## What the task requires
Repeat, line for line, only the span that opens at the "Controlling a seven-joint" line and closes at the final line below. Skip the pictures.

## Given information
>>>>

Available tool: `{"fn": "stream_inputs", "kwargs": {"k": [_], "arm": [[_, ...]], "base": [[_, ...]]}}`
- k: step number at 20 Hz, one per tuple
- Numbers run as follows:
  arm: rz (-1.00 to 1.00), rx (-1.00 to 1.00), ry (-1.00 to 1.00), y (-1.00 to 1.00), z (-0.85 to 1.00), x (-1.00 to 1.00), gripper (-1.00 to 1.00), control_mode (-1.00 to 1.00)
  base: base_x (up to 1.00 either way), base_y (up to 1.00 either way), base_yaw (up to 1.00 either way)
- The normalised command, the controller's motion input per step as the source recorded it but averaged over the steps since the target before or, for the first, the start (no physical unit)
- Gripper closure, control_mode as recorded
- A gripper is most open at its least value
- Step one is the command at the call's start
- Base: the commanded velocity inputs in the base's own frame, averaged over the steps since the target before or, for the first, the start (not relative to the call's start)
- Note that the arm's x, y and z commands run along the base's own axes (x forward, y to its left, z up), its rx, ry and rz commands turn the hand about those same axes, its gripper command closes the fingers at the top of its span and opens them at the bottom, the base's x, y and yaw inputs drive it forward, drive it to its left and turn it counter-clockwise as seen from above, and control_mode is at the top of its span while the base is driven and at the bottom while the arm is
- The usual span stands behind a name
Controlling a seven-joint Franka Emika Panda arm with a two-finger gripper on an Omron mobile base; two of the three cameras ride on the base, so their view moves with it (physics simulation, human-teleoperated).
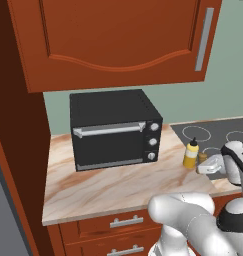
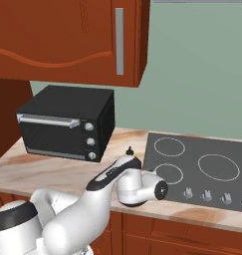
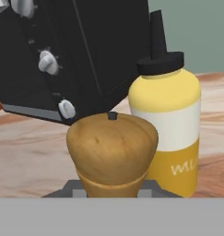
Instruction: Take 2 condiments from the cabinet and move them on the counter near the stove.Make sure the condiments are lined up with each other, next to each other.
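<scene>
The yellow squeeze bottle (image 1: 191,154) stands upright on the marble counter (image 1: 108,185), just left of the stove (image 1: 218,132). In the hand view the bottle (image 3: 171,133) rises right behind the tan wooden shaker (image 3: 112,147), the two close side by side. My gripper (image 3: 112,190) is shut on the shaker's lower neck, with a dark fingertip (image 3: 73,189) on either side. From the left base view the shaker (image 1: 203,158) sits low, immediately right of the bottle, with my gripper (image 1: 209,165) on it. The wall cabinet (image 1: 118,40) hangs above with its door shut. Just the bottle's black nozzle (image 2: 129,149) pokes above my arm in the right base view.
A black toaster oven (image 1: 113,130) stands on the counter left of the bottle, close behind it in the hand view. The cabinet's silver bar handle (image 1: 204,40) hangs overhead. Stove knobs (image 2: 207,195) line the cooktop's front edge. Bare counter lies in front of the oven.
</scene>
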Motion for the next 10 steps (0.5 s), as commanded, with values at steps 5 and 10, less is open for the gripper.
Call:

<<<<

## Finished exercise
Controlling a seven-joint Franka Emika Panda arm with a two-finger gripper on an Omron mobile base; two of the three cameras ride on the base, so their view moves with it (physics simulation, human-teleoperated).
Instruction: Take 2 condiments from the cabinet and move them on the counter near the stove.Make sure the condiments are lined up with each other, next to each other.
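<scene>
The yellow squeeze bottle (image 1: 191,154) stands upright on the marble counter (image 1: 108,185), just left of the stove (image 1: 218,132). In the hand view the bottle (image 3: 171,133) rises right behind the tan wooden shaker (image 3: 112,147), the two close side by side. My gripper (image 3: 112,190) is shut on the shaker's lower neck, with a dark fingertip (image 3: 73,189) on either side. From the left base view the shaker (image 1: 203,158) sits low, immediately right of the bottle, with my gripper (image 1: 209,165) on it. The wall cabinet (image 1: 118,40) hangs above with its door shut. Just the bottle's black nozzle (image 2: 129,149) pokes above my arm in the right base view.
A black toaster oven (image 1: 113,130) stands on the counter left of the bottle, close behind it in the hand view. The cabinet's silver bar handle (image 1: 204,40) hangs overhead. Stove knobs (image 2: 207,195) line the cooktop's front edge. Bare counter lies in front of the oven.
</scene>
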Motion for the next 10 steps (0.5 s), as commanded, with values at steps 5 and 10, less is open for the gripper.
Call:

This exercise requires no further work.